◆ Assignment
Lift out each line of the data that holds "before".

+ + +

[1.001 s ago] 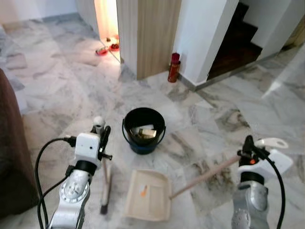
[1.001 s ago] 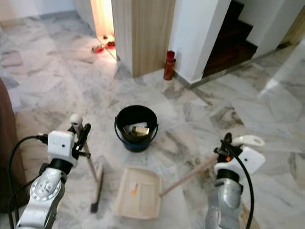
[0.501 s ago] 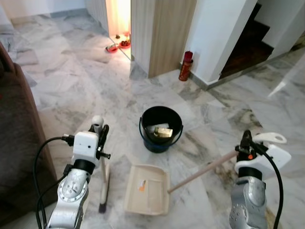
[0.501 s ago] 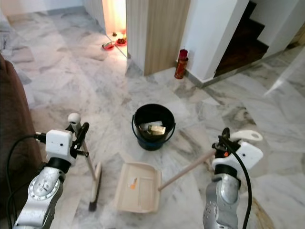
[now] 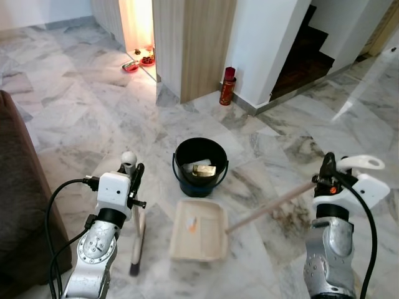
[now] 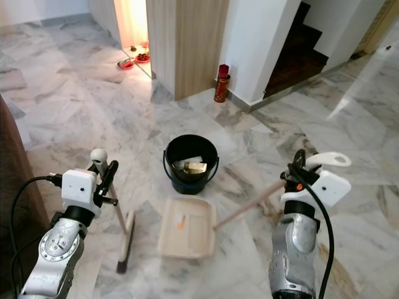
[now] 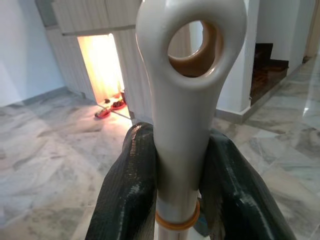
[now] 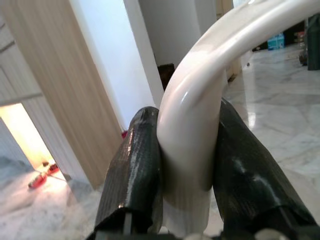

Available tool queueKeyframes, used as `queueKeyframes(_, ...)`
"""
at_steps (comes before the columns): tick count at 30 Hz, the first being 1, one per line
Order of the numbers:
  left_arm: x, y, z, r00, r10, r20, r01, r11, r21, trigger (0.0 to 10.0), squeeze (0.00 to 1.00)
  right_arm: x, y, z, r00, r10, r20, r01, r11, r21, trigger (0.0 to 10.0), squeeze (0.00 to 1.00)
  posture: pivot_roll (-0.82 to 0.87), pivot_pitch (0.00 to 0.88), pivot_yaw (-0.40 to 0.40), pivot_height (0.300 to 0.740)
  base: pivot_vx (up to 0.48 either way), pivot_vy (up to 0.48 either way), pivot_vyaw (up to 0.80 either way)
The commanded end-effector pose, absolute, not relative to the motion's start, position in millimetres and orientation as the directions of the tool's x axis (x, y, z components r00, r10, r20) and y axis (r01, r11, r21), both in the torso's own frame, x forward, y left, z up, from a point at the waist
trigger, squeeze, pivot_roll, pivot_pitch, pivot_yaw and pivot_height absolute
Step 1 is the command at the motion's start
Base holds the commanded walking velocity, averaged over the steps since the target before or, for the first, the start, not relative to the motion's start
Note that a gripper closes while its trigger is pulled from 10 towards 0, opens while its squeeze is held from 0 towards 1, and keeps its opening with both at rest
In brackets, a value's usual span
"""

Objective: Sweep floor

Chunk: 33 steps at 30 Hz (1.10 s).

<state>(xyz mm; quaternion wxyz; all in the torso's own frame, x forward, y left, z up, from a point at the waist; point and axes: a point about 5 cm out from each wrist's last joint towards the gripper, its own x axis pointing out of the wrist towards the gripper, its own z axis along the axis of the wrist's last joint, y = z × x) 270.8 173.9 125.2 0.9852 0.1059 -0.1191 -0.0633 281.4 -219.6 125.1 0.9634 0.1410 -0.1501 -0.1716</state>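
A red bottle (image 5: 227, 86) stands on the floor by the white wall, next to a wooden panel (image 5: 194, 43). Dark stairs (image 5: 305, 53) go up on the far right side. Some small red things (image 5: 138, 63) lie on the floor in the bright orange doorway, and the edge of a brown sofa (image 5: 19, 187) is on the left.

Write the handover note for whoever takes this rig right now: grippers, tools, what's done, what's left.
Left gripper: shut on the broom handle, brush head on the floor beside the dustpan.
Right gripper: shut on the dustpan handle's white grip; pan flat on the marble.
Black bucket: just beyond the pan, with debris inside.
Done: a small orange scrap sits in the pan.
Left: empty the pan into the bucket, then sweep on.
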Motion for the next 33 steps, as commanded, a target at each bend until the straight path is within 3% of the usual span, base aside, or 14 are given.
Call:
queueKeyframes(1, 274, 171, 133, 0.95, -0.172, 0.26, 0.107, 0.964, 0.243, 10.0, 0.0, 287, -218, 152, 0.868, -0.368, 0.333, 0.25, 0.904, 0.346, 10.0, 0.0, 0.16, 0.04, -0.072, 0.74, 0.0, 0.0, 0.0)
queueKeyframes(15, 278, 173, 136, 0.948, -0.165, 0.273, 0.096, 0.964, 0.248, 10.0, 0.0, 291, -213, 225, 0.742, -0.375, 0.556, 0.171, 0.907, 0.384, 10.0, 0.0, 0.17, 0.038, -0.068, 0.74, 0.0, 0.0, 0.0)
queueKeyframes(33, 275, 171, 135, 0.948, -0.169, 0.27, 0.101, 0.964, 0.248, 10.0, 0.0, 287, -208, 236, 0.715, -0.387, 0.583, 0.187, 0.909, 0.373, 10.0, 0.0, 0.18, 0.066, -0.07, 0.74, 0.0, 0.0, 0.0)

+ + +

◆ Result for this exercise
at_steps (comes before the columns): tick count at 30 Hz, the first being 1, one per line
Base holds the commanded walking velocity, averaged over the steps since the target before or, for the first, the start, not relative to the motion's start

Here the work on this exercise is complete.